The term "bully pulpit" stems from President Theodore Roosevelt's reference to the White House as a "bully pulpit," meaning a terrific platform from which to persuasively advocate an agenda. Roosevelt often used the word "bully" as an adjective meaning superb/wonderful. The Bully Pulpit features news, reasoned discourse, opinion and some humor.

Thursday, January 17, 2008

Strike Out

(Fox News) - Republican Congressman Christopher Shays is being ridiculed by sportswriters and broadcasters over what one called "an embarrassing laundry list of mistakes" during Tuesday's committee hearing on steroids in baseball. Shays has been one of the reform committee's most vocal critics of baseball.

Shays mispronounced the name of ballplayer Rafael Palmeiro — who shook his finger at Congress members three years ago and denied using steroids — only to have a test show up positive. Shays called him "Palmeiree" — and referred to the time when Palmeiro "conducted" his milestone "300th" hit. In fact it was Palmeiro's 3,000th hit.

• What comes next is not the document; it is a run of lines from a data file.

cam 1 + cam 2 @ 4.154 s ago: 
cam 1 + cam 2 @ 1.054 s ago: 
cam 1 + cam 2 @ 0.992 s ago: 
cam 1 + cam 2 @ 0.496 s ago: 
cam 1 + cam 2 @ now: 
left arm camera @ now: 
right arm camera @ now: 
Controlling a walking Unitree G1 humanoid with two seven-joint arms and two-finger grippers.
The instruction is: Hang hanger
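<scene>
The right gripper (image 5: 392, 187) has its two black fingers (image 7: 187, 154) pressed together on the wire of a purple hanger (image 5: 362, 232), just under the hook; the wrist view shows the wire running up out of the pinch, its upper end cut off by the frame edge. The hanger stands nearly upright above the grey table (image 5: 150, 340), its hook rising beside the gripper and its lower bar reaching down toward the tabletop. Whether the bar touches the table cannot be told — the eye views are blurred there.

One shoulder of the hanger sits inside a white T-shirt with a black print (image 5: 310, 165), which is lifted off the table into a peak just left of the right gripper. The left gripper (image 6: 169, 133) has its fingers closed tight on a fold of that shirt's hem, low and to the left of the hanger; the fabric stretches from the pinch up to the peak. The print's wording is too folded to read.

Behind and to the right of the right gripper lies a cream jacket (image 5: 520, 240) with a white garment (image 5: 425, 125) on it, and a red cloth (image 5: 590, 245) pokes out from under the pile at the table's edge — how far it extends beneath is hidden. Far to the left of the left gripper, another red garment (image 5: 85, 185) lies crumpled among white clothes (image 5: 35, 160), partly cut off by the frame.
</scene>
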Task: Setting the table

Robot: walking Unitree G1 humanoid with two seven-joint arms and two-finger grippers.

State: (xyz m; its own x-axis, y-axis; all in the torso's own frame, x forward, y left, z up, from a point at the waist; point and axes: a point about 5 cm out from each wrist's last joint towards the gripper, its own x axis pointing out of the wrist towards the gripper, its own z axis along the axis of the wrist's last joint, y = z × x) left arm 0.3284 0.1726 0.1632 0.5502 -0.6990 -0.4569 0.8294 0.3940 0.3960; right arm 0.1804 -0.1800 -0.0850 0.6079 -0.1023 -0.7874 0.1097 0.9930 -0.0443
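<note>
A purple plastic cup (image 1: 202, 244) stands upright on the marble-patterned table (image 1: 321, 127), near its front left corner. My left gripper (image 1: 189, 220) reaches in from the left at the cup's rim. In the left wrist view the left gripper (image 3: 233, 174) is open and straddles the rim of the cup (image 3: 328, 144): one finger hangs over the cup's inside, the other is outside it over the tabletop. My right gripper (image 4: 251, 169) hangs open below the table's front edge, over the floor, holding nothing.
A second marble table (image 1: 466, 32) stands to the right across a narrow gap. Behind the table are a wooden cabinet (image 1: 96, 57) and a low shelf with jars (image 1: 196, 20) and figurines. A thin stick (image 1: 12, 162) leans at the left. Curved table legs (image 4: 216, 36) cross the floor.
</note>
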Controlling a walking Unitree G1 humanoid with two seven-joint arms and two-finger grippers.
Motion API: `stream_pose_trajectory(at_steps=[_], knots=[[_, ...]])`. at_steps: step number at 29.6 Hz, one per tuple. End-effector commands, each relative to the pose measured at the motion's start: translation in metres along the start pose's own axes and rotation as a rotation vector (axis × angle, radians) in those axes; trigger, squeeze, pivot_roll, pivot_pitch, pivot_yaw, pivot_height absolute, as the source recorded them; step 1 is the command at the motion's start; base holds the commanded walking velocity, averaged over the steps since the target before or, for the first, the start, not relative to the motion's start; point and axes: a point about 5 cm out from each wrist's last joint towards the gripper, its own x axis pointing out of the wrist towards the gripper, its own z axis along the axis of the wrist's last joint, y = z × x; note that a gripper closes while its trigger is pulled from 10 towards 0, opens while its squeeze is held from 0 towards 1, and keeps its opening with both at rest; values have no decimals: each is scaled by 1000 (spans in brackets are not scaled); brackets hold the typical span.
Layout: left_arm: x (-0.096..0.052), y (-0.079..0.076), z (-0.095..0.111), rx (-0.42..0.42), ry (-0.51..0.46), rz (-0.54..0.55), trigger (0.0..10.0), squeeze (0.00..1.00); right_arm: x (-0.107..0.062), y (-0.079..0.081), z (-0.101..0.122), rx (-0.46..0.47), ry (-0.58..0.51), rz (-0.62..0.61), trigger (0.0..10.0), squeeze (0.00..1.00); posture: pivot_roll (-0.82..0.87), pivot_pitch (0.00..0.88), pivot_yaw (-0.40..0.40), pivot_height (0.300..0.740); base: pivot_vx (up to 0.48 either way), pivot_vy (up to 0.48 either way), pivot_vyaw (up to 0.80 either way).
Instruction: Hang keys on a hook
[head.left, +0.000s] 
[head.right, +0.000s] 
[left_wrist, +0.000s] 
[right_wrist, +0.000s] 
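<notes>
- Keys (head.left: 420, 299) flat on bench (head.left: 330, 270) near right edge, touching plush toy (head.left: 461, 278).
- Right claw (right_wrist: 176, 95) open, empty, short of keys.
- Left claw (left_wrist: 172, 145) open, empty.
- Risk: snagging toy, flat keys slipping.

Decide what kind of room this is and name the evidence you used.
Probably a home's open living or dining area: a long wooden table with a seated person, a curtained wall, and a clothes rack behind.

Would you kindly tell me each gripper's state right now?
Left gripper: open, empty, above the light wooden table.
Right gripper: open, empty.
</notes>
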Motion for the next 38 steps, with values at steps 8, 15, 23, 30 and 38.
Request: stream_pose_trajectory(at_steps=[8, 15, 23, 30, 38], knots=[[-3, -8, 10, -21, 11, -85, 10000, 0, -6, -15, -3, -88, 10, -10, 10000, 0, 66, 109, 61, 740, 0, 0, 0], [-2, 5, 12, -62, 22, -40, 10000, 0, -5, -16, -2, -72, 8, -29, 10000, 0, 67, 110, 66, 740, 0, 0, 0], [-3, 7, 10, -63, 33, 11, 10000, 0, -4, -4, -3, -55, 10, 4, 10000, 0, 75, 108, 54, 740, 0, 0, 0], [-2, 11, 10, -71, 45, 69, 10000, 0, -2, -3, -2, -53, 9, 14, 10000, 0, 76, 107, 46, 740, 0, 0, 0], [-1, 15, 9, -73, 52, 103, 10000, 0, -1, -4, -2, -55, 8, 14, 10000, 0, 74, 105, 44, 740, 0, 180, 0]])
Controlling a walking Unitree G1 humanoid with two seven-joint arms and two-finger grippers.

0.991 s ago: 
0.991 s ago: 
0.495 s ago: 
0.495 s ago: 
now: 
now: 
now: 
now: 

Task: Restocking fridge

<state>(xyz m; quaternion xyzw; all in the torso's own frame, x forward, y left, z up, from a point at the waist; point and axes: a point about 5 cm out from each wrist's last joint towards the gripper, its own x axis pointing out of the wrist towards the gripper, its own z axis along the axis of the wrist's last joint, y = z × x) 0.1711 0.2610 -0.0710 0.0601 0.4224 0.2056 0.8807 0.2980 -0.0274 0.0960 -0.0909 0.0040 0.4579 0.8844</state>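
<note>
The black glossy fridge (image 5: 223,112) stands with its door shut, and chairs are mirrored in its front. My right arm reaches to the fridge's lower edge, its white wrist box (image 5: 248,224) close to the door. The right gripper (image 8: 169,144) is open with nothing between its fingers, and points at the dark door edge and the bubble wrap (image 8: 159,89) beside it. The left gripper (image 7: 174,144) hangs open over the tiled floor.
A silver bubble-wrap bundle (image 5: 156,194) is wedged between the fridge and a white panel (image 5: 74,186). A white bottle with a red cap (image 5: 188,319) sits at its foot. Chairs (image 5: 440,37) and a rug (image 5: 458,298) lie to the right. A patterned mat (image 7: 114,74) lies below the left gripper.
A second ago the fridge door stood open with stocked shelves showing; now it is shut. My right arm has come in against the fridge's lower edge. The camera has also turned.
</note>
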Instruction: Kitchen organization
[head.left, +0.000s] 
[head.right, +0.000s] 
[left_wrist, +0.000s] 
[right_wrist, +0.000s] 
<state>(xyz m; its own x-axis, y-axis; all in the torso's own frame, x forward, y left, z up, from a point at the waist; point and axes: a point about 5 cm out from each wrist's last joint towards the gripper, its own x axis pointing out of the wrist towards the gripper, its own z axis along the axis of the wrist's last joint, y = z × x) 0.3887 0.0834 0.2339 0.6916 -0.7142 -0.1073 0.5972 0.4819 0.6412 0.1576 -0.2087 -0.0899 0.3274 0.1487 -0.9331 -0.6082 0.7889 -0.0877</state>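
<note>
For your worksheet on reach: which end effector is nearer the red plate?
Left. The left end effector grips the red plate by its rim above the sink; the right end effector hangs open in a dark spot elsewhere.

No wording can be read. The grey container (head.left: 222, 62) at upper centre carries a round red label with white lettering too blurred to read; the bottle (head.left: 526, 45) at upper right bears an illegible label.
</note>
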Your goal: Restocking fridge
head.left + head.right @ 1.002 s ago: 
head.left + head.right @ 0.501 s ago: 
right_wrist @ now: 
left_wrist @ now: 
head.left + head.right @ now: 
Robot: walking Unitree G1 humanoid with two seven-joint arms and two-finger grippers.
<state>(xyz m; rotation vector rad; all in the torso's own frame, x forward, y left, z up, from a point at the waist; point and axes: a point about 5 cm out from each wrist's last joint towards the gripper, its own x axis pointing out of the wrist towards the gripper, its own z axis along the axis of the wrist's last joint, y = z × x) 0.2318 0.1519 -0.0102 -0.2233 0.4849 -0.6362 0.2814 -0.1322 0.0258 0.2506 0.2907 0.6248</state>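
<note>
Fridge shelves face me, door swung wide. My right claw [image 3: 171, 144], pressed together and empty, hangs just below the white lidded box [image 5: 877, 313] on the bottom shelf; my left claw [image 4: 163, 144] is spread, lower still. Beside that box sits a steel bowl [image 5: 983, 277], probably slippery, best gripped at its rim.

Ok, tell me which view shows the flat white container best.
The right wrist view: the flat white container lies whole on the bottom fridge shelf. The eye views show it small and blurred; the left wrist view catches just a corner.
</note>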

And Shays made a comparison between the steroids scandal and baseball's ultimate black eye moment — when the 1919 Chicago White Sox team allegedly threw the World Series in what is known as the "Black Sox" scandal. Shays called the team the "Black Hawks."

Shays response to the mistakes and the criticism — "I could care less." Presumably he meant that he could not care less.